Integrasi dalam Ranah Aksiologi
Istilah aksiologi berasal dari bahasa Yunani, axios yang bermakna nilai, dan logos yang
berarti teori. Aksiologi bermakna teori nilai, invetigasi terhadap asal, kriteria, dan status
metafisik dari nilai tersebut. Menurut Bunnin dan Yu, aksiologi adalah studi umum tentang nilai
dan penilaian, termasuk makna, karakteristik, dan klasifikasi nilai, serta dasar dan karakter
pertimbangan nilai. Sebab itu, aksiologi disebut dengan teori nilai. Aksiologi juga dimaknai
sebagai studi tentang manfaat akhir dari segala sesuatu. Jadi, aksiologi membahas tentang nilai
kegunaan ilmu, tujuan pencarian dan pengembangan ilmu, kaitan antara penggunaan dan
pengembangan ilmu dengan kaedah moral, serta tanggung jawab sosial ilmuwan. Kajian
aksiologi lebih ditujukan kepada pembahasan manfaat dan kegunaan ilmu, dan etika akademik
ilmuwan.
Dari aspek etika akademik, nilai-nilai luhur tasawus dapat menjadi landasan etis seorang
ilmuwan dalam pengembangan sains dan teknologi.
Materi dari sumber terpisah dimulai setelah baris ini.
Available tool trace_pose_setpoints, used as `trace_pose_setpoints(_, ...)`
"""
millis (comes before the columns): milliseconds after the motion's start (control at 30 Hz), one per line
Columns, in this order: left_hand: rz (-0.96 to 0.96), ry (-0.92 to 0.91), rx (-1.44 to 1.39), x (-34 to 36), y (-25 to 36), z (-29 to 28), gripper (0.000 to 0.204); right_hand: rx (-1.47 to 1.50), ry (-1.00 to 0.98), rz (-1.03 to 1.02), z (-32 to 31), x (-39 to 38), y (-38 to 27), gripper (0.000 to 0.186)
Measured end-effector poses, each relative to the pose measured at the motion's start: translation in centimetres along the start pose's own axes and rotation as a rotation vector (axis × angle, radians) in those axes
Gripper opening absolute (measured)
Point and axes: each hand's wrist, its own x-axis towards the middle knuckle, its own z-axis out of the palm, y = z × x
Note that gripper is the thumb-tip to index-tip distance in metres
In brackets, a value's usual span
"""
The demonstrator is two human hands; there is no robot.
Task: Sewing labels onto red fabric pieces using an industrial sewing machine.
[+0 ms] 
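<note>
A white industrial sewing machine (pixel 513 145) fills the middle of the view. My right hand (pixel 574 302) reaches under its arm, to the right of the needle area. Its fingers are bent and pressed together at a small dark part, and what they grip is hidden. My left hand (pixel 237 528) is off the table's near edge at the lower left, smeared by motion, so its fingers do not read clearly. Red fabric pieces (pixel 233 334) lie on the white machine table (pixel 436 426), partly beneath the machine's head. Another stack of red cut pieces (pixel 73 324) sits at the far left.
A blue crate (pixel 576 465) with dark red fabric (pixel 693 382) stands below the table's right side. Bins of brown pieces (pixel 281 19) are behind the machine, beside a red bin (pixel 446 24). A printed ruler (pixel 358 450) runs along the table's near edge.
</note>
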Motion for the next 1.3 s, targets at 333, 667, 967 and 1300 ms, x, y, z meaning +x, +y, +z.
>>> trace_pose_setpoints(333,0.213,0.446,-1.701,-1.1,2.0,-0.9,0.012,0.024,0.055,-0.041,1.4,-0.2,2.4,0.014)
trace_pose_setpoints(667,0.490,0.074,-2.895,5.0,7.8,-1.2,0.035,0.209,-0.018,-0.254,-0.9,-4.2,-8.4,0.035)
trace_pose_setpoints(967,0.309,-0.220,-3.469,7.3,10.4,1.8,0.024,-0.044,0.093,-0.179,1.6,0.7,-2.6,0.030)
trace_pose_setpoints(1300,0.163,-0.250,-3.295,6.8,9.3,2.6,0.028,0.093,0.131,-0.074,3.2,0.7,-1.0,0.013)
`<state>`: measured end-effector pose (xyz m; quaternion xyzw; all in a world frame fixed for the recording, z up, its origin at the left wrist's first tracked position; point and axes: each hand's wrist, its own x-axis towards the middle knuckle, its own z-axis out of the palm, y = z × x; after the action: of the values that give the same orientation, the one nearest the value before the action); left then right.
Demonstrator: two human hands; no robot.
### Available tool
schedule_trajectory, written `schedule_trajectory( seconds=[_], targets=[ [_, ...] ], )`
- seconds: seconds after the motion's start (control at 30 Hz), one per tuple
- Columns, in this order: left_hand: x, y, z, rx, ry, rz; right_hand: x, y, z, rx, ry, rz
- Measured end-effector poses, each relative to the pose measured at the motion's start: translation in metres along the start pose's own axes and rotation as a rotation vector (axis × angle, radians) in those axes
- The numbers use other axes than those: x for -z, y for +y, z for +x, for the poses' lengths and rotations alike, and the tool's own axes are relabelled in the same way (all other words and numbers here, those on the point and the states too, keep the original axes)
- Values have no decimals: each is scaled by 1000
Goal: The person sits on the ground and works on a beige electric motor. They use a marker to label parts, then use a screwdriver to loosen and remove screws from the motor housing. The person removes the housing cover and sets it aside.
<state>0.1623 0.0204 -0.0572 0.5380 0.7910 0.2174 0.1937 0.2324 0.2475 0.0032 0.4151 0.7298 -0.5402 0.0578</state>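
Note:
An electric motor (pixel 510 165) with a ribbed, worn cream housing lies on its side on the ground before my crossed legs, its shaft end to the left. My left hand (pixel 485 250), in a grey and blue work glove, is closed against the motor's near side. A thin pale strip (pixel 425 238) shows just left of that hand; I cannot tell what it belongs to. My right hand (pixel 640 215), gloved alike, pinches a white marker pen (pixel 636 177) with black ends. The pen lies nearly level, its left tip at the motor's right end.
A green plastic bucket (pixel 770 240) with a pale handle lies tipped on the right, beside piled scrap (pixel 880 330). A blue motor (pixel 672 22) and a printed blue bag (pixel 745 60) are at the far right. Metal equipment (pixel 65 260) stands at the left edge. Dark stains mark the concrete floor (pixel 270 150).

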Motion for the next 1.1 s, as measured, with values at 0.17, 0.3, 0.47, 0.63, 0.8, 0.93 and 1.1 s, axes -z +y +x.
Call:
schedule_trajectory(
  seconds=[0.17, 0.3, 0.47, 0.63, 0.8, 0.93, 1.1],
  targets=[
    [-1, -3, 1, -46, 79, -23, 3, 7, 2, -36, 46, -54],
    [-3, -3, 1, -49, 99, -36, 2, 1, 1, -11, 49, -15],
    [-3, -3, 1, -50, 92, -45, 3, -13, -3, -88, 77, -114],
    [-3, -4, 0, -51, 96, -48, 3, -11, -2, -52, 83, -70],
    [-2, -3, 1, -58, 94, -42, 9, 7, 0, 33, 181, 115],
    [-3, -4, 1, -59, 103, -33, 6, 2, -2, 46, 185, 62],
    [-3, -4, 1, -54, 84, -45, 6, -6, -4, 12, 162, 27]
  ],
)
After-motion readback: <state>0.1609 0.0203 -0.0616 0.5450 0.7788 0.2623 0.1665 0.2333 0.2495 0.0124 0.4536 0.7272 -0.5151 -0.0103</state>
Konsep al-maqamat dan al-ahwal dapat
menjadi semacam etika profesi seorang saintis Muslim, sebagaimana ilmuwan Muslim klasik,

harus menampilkan kehidupan sufistik seperti sikap zuhud, warak, sabar, tawakkal, cinta, fakir,
dan ridha dalam menjalankan kegiatan akademik maupun dalam kehidupan sosialnya. Dengan
demikian, saintis Muslim masa depan dituntut untuk mengail kearifan dalam ajaran tasawuf, dan
dapat menginternalisasikannya dlam kehidupan akademik dan sosialnya.